◆ WHAT NEEDS TO BE DONE ◆
Repeat the data exactly, so that every line matches the original.

◆ AVAILABLE DATA ◆
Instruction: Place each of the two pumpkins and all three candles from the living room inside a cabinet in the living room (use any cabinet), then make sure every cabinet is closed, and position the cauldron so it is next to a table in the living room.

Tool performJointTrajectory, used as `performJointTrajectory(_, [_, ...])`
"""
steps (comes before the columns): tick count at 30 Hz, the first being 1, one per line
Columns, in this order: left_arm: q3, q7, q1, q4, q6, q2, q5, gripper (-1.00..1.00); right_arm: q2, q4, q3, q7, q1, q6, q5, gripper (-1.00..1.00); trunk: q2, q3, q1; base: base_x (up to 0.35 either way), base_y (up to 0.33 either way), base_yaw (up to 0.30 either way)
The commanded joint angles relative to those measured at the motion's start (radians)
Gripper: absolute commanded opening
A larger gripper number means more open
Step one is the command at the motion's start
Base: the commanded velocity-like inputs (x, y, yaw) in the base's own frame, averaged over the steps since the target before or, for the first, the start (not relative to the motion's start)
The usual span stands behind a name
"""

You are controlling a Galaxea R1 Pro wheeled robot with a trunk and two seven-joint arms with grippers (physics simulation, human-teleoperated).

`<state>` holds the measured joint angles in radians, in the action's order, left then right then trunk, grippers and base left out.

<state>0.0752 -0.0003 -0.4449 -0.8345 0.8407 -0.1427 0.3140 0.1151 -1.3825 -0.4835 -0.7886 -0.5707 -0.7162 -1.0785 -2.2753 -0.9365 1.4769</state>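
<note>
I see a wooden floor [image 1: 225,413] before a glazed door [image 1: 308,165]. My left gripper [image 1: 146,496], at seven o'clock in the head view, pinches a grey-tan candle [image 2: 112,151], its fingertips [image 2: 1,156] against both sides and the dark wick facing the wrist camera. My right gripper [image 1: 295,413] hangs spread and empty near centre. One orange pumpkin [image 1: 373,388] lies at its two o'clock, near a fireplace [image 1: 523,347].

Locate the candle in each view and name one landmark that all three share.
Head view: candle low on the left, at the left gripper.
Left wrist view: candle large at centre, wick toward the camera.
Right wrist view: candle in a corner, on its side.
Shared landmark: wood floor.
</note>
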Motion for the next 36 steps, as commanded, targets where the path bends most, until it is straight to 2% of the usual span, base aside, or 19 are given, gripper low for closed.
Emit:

◆ ANSWER AREA ◆
Instruction: Place each of the two pumpkins and all three candles from the living room inside a cabinet in the living room (use any cabinet), then make sure every cabinet is closed, and position the cauldron so it is next to a table in the living room.

Tool performJointTrajectory, used as `performJointTrajectory(_, [_, ...])`
"""
steps (comes before the columns): tick count at 30 Hz, the first being 1, one per line
Columns, in this order: left_arm: q3, q7, q1, q4, q6, q2, q5, gripper (-1.00..1.00); right_arm: q2, q4, q3, q7, q1, q6, q5, gripper (-1.00..1.00); trunk: q2, q3, q1; base: base_x (up to 0.35 either way), base_y (up to 0.33 either way), base_yaw (up to 0.30 either way)
The commanded joint angles relative to those measured at the motion's start (radians)
Gripper: absolute commanded opening
A larger gripper number means more open
Step one is the command at the motion's start
Base: the commanded velocity-like inputs (x, y, yaw) in the base's own frame, averaged over the steps since the target before or, for the first, the start (not relative to the motion's start)
The usual span stands behind a name
"""

You are controlling a Galaxea R1 Pro wheeled robot with a trunk and two seven-joint arms with grippers (physics simulation, human-teleoperated).

`<state>` holds the measured joint angles in radians, in the action's order, left then right then trunk, grippers and base left out.

<state>0.0752 -0.0003 -0.4449 -0.8345 0.8407 -0.1427 0.3140 0.1151 -1.3825 -0.4835 -0.7886 -0.5707 -0.7162 -1.0785 -2.2753 -0.9365 1.4769</state>
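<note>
I see a wooden floor [image 1: 225,413] before a glazed door [image 1: 308,165]. My left gripper [image 1: 146,496], at seven o'clock in the head view, pinches a grey-tan candle [image 2: 112,151], its fingertips [image 2: 1,156] against both sides and the dark wick facing the wrist camera. My right gripper [image 1: 295,413] hangs spread and empty near centre. One orange pumpkin [image 1: 373,388] lies at its two o'clock, near a fireplace [image 1: 523,347].

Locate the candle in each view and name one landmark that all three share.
Head view: candle low on the left, at the left gripper.
Left wrist view: candle large at centre, wick toward the camera.
Right wrist view: candle in a corner, on its side.
Shared landmark: wood floor.
</note>
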Motion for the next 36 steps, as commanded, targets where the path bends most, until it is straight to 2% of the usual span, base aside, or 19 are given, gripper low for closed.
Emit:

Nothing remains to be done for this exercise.